Nach dem Zweiter Weltkrieg Als Perón Präsident wurde, fügte er einige soziale Elemente hinzu. Diese Lehre wird als "Peronismus" bezeichnet. Charakteristisch für den Peronismus war/ist: Antiamerikanismus, anti-britische Haltung, Ablehnung der Kapitalismus und Kommunismus, Verstaatlichungen, das Streben nach starken (staatlich kontrollierten) Gewerkschaften und Populismus.
Der Einfluss von Evita Peron Der Peronismus war sicherlich wichtig, insbesondere im Hinblick auf die Emanzipation der Frau und soziale Gerechtigkeit sowie die heftige AntiKapitalismus und Antikommunismus was sie mit ihrem Mann teilte.
Während Juan Peróns zweiter Amtszeit als Präsident (Oktober 1973 - Juli 1974) spaltete sich der Peronismus in zwei Strömungen, eine rechte, unter Jose Lopez Regan und eine Linke, angeführt von Guerillakämpfern, die meist vom Land aus operierten und sich mit den sozialistischen Bewegungen geeinigt hatten. Es ist nicht ganz klar, wie viel Einfluss Perón selbst in dieser Zeit noch hatte. Sicher ist, dass er sich in einem schlechten Gesundheitszustand befand und die Leute um ihn herum seinen Namen missbrauchten.
Nach seinem Tod 1974 wurde seine Witwe, Isabel sein Nachfolger, unterstützt von López Rega. Es war in der Tat die Fortsetzung des Chaos, das im letzten Lebensjahr des Generalísimo geherrscht hatte. Buenos Aires war geprägt von Schießereien, Verschwindenlassen und der Gefahr eines Bürgerkriegs.

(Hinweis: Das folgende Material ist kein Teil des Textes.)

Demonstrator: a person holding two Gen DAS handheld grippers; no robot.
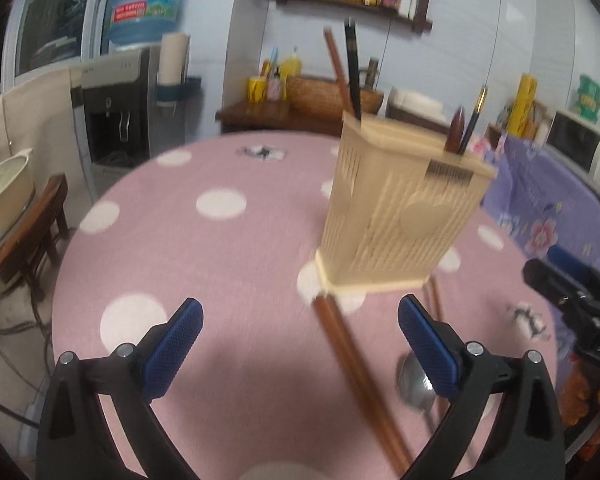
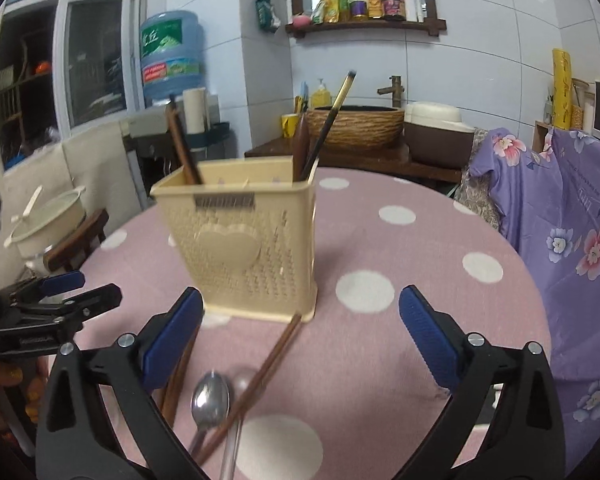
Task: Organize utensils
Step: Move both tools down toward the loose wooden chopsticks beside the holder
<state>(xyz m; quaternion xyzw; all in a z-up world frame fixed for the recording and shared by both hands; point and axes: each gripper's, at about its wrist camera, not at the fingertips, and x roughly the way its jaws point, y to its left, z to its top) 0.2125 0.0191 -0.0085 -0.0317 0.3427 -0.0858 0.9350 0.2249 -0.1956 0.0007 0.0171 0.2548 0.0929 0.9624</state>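
Cream slotted utensil holder (image 2: 248,240) upright on the surface, chopsticks standing inside, brown chopsticks (image 2: 256,384) and steel spoon (image 2: 210,400) lying flat just before it

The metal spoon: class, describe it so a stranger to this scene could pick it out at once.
Start at the round table with the pink polka-dot cloth and find the cream utensil holder standing on it. Loose utensils lie on the cloth just in front of it. Among those brown chopsticks, the spoon is the only shiny silver piece, with a rounded bowl.
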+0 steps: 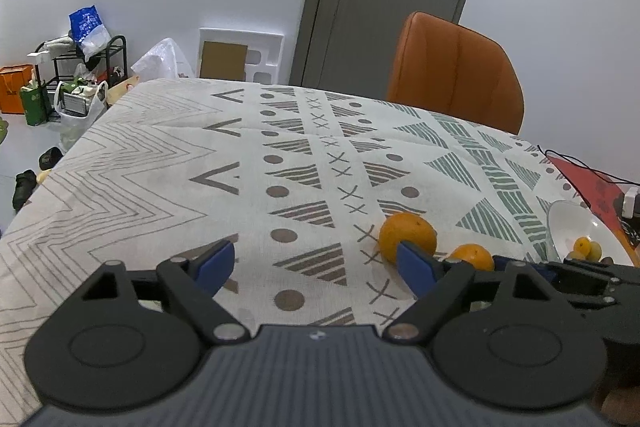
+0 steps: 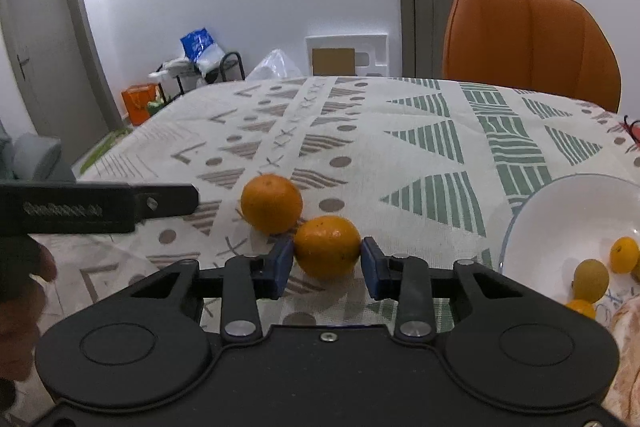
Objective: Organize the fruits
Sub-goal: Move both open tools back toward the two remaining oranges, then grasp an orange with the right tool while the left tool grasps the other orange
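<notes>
Straddling the nearer orange [image 2: 327, 246], the right gripper [image 2: 326, 263] sits low over the patterned tablecloth [image 2: 400, 155], level with the fruit. Its blue pads [image 2: 280, 267] flank the orange on both sides; the left pad looks to be touching the peel, the right pad shows a thin gap, so a firm grip cannot be confirmed. Jaws partly closed around the fruit.

Left gripper [image 1: 316, 267] is held above the cloth, angled slightly downward, jaws spread wide with nothing between them. In the right wrist view its body enters from the left edge.

Nearer orange: round, deep orange, dimpled peel, resting on the cloth. A second orange [image 2: 271, 203], slightly paler, lies just behind and to the left, touching or nearly touching the first. From the left wrist view both oranges appear beyond the left gripper's right finger.

White bowl [image 2: 560, 211] stands to the right of the oranges, near the table edge, holding several small yellow-orange fruits [image 2: 591, 279].
</notes>
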Demonstrator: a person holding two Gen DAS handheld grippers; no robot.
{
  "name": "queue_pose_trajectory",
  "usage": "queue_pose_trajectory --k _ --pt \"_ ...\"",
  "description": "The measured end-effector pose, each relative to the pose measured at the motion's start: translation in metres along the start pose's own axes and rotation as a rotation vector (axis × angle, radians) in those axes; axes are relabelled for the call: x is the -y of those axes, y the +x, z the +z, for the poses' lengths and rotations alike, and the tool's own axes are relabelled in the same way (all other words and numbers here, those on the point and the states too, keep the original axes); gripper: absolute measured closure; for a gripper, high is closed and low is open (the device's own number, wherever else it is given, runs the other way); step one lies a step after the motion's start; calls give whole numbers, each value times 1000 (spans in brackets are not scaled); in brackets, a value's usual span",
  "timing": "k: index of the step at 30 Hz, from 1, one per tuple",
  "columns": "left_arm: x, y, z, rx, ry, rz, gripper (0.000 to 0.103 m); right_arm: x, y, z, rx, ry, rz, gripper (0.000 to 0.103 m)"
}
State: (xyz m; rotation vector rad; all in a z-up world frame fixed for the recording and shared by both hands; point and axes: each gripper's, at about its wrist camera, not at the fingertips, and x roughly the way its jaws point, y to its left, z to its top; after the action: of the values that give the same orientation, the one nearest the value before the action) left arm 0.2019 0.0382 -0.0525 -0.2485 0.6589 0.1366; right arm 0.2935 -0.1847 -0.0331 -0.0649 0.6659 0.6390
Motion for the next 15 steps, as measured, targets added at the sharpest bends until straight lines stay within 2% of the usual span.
queue_pose_trajectory --k 5,7,8,13,15 --pt "13 3 0 4 23 -24 16 9 -13 2 29 38 5 74" --pt "17 5 0 7 24 -33 16 15 -18 2 33 63 11 90" --pt "19 6 0 5 23 -38 16 18 -21 2 37 72 11 94" --pt "29 11 0 -1 33 -51 16 28 -30 2 45 80 -4 94" --pt "31 11 0 2 34 -54 16 30 -30 1 44 89 -5 91"
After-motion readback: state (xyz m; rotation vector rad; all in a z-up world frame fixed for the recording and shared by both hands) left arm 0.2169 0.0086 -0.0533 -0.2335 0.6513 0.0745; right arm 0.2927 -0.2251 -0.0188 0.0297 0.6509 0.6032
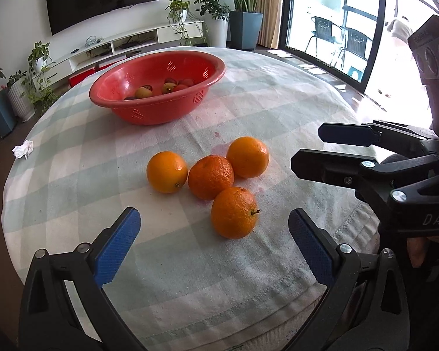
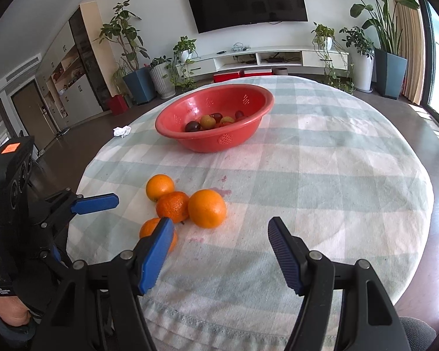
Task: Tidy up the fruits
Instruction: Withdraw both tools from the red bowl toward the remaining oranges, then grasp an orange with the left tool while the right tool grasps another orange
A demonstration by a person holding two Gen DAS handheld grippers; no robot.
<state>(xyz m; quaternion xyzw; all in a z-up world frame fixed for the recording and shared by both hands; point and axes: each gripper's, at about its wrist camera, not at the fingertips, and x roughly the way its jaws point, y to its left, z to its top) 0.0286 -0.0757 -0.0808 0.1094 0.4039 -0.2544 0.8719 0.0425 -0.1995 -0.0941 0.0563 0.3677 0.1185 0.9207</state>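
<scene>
Four oranges (image 1: 210, 177) are bunched together on the checked cloth (image 1: 73, 175), near the front edge of the counter. A red bowl (image 1: 158, 93) with holes in its sides is set toward the back edge, and small fruits (image 2: 209, 122) are seen inside it. The left claw (image 1: 213, 242) is held wide open and empty, just in front of the nearest orange. The right claw (image 2: 221, 251) is also held wide open and empty, just beside the oranges.
</scene>
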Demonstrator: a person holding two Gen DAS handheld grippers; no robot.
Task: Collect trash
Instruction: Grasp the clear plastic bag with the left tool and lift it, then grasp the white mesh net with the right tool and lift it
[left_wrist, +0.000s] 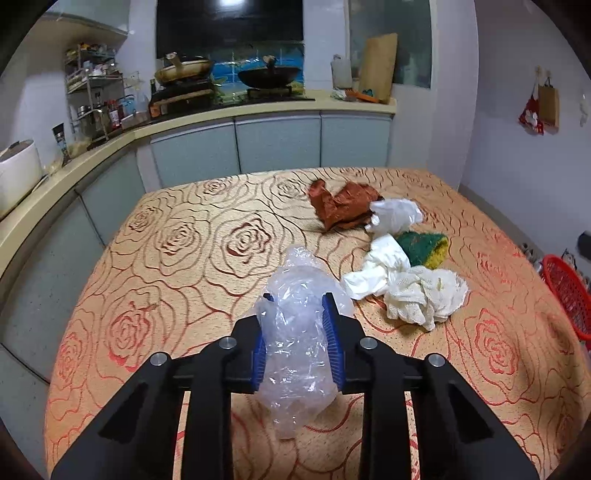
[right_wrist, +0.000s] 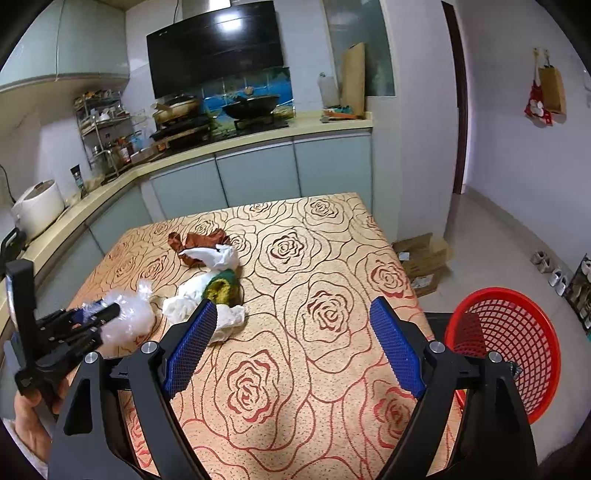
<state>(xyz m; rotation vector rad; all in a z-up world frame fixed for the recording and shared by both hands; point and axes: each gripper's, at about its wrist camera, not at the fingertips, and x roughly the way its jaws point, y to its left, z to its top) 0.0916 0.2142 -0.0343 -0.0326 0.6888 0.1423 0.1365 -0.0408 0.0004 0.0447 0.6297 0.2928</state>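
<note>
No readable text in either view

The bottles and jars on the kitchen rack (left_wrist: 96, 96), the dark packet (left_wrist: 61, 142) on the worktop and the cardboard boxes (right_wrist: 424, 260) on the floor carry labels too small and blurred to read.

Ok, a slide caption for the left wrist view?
Left gripper clamps crumpled clear plastic above the rose-patterned table.

The near and right parts of the table (right_wrist: 325, 369) lie bare, open ground for a gripper up to the red basket (right_wrist: 517, 354) beside the right edge. Toward the far left middle, a cluster of rags (left_wrist: 424, 291), sponge (left_wrist: 424, 247), white wads and brown cloth (left_wrist: 340, 206) blocks the way.
</note>
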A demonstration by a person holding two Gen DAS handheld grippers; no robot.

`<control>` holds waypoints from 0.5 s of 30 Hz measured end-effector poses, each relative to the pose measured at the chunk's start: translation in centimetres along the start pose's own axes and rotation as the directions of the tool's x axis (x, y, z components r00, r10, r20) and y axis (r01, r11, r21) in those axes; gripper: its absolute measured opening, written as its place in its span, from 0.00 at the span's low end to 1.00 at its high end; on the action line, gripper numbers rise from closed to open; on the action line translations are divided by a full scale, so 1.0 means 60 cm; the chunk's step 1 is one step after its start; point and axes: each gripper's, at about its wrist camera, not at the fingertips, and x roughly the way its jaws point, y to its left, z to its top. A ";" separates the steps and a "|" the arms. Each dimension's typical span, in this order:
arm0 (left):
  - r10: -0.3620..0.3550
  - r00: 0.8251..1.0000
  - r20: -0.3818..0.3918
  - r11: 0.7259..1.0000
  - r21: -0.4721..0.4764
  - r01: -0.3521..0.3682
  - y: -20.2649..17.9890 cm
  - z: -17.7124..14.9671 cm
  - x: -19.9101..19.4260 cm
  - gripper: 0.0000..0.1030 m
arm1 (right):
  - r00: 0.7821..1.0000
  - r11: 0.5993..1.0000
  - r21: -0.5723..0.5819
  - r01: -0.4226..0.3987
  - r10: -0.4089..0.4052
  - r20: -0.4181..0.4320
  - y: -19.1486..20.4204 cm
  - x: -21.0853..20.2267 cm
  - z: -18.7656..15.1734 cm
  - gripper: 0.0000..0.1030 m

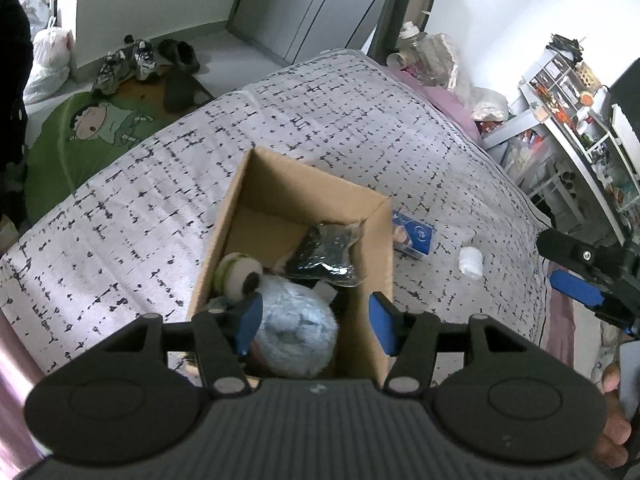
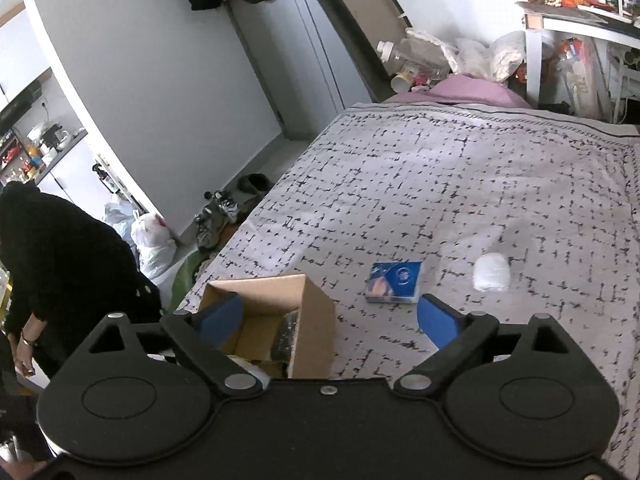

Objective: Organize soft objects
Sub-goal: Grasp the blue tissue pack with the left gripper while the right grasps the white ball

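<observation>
Covering most of both views, the bed (image 2: 440, 168) is wearing a pale quilt with a black dash pattern, and everything for the task is lying on it. A cardboard box (image 1: 276, 196) is standing open toward the bed's near edge, on the side closest to the floor with the shoes. Inside the box, a fluffy light-blue plush (image 1: 294, 324) is filling the near end, a cream roll with a green band (image 1: 236, 272) is leaning against the left wall beside it, and a dark shiny packet (image 1: 326, 252) is resting against the right wall. A person in black clothing (image 2: 60, 272) is standing off the bed's left edge in the right wrist view.

Out on the quilt, a small blue packet (image 2: 394, 282) is lying just beside the box on its right, and a white soft wad (image 2: 491, 272) is lying a little farther right, apart from the packet and well in from the bed's far edge.

The left tongs (image 1: 316, 320) are hanging over the box's near end, spread and pinching nothing, the left pad close against the blue plush. The right tongs (image 2: 330, 320) are gaping wide and empty above the box's right corner, with the blue packet showing just past them.
</observation>
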 end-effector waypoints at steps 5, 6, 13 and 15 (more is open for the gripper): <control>-0.006 1.000 0.005 1.000 0.028 0.005 -0.036 0.001 -0.001 0.56 | 1.000 1.000 0.005 0.015 -0.015 0.010 -0.032 -0.013 0.014 0.95; -0.008 1.000 0.005 0.999 0.034 0.008 -0.043 0.001 0.000 0.56 | 1.000 1.000 0.009 0.019 -0.019 0.014 -0.039 -0.014 0.016 0.95; -0.010 1.000 0.007 0.998 0.069 0.009 -0.088 0.007 0.006 0.56 | 0.999 1.000 0.017 0.027 -0.027 0.034 -0.080 -0.018 0.026 0.96; -0.008 1.000 0.008 0.997 0.075 0.008 -0.100 0.010 0.010 0.56 | 0.998 0.999 0.028 0.029 -0.030 0.049 -0.094 -0.014 0.021 1.00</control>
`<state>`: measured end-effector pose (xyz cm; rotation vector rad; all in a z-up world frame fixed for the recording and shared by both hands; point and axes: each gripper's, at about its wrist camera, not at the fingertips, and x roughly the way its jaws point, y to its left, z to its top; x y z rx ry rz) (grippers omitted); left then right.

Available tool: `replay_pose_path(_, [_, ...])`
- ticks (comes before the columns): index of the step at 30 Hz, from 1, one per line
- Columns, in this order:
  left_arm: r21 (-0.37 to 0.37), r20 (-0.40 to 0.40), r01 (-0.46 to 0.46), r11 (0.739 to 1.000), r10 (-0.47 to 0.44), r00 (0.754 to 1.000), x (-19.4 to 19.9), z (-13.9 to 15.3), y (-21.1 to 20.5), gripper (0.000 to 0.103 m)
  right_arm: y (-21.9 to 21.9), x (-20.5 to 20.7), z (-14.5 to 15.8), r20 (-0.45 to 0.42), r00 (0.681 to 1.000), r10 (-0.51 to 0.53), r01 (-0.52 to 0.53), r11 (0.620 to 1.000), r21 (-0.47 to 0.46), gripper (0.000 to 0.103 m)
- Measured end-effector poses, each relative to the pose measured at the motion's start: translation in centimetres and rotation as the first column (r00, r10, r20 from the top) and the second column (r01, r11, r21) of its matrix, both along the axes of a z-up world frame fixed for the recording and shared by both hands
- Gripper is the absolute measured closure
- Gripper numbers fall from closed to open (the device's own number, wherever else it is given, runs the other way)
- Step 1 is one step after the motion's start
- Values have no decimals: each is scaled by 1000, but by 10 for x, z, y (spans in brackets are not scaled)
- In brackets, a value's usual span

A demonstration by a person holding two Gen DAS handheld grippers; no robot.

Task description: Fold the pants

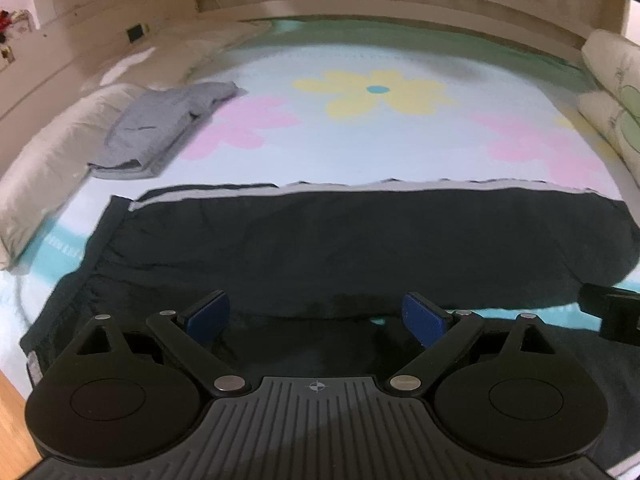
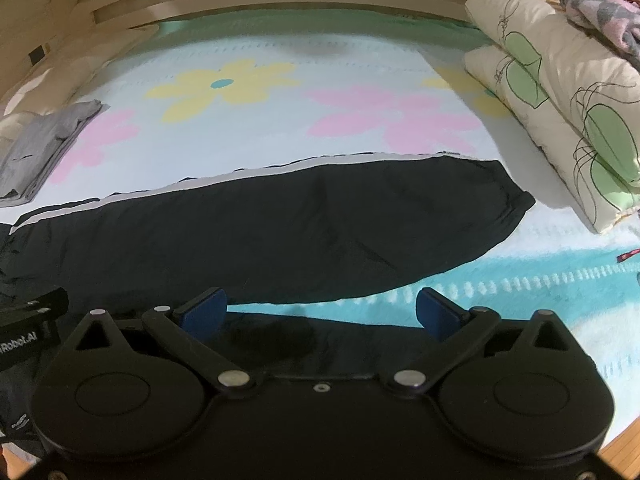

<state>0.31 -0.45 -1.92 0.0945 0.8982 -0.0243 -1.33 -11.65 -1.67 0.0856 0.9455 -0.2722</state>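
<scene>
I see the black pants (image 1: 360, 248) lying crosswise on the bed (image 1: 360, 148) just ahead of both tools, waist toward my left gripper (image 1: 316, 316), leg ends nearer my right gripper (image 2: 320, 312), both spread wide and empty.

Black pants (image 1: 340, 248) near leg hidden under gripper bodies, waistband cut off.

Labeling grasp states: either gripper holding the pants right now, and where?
Nothing held. Left gripper and right gripper are both open, hovering over the near edge of the black pants.
</scene>
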Motion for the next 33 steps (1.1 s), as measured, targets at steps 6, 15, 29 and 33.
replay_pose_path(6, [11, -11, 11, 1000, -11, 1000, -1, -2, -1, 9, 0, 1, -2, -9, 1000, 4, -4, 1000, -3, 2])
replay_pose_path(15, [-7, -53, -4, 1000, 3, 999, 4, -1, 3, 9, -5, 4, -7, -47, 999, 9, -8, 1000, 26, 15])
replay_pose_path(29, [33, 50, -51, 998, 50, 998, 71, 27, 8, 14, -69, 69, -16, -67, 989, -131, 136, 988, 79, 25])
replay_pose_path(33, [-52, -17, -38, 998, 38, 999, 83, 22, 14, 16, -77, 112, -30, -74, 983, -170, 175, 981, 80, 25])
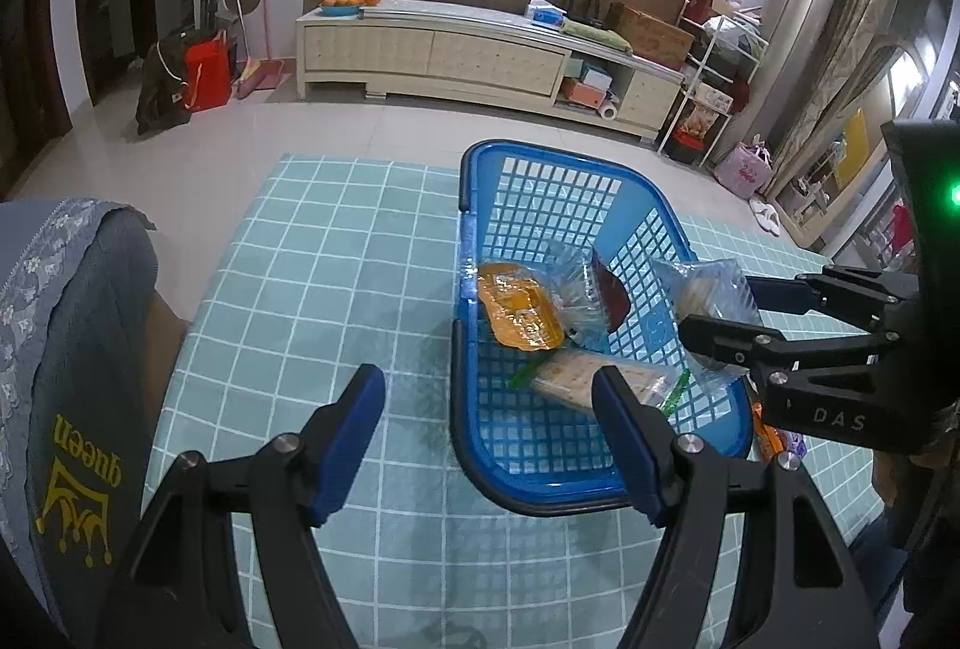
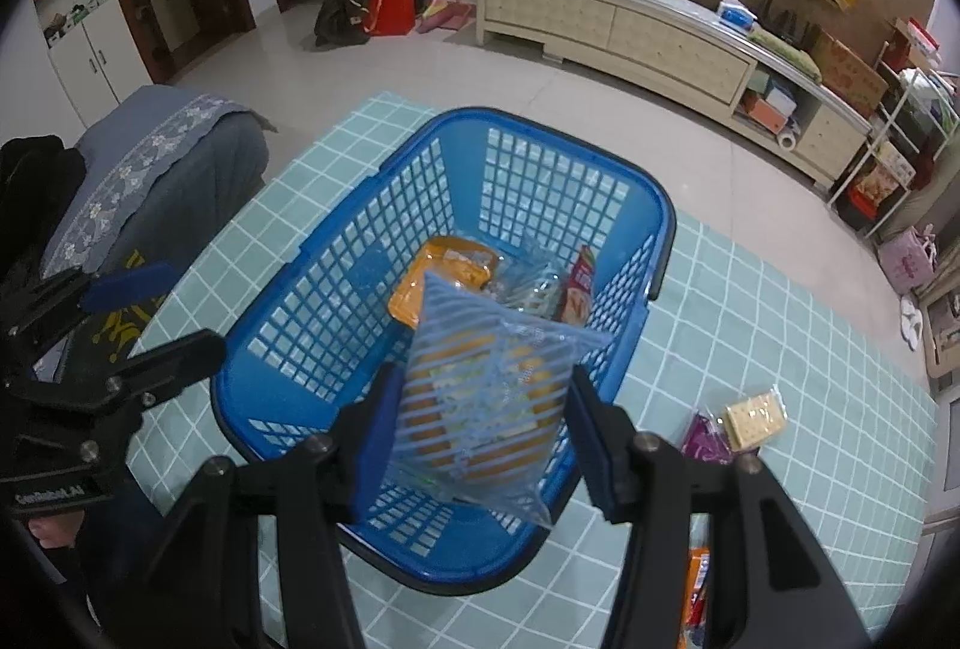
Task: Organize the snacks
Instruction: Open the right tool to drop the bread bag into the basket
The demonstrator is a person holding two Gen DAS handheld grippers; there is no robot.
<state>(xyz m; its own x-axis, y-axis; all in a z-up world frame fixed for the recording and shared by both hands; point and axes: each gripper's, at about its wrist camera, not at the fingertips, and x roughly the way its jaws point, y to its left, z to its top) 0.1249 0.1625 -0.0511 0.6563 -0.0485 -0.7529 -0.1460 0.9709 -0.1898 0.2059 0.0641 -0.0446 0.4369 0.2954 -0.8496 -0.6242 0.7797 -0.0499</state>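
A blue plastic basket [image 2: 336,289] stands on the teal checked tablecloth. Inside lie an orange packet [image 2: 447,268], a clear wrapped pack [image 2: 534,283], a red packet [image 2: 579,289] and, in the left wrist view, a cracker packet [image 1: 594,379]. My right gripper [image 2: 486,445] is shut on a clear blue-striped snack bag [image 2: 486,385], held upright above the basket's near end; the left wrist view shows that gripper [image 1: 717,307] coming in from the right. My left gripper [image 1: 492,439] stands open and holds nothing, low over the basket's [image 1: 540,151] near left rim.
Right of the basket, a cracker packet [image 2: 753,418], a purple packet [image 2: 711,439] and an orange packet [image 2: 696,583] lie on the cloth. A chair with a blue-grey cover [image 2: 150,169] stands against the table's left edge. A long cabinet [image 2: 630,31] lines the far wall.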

1976 verdrängte die Wehrmacht die Peronisten erneut. Nun folgten die Jahre einer harten Diktatur unter Video und Mitarbeiter. Nach der Wiederherstellung der Demokratie 1983 wurde die Radikale Bürgerunion von Raul Alfonsin die Wahlen, und die Peronisten erhoben sich in Opposition. Sie fütterten sie hart; mit ihrer Macht in den Gewerkschaften haben sie die Wirtschaft immer wieder durch Streiks platt gemacht. 1986 gewannen sie die Parlamentswahlen und legten danach die gesamte Regierung bis zu den Präsidentschaftswahlen 1989 lahm. Sie wurden durch höhere Gewalt vom rechten Peronisten gewonnen Carlos Menem, der das Land für die nächsten zehn Jahre regierte.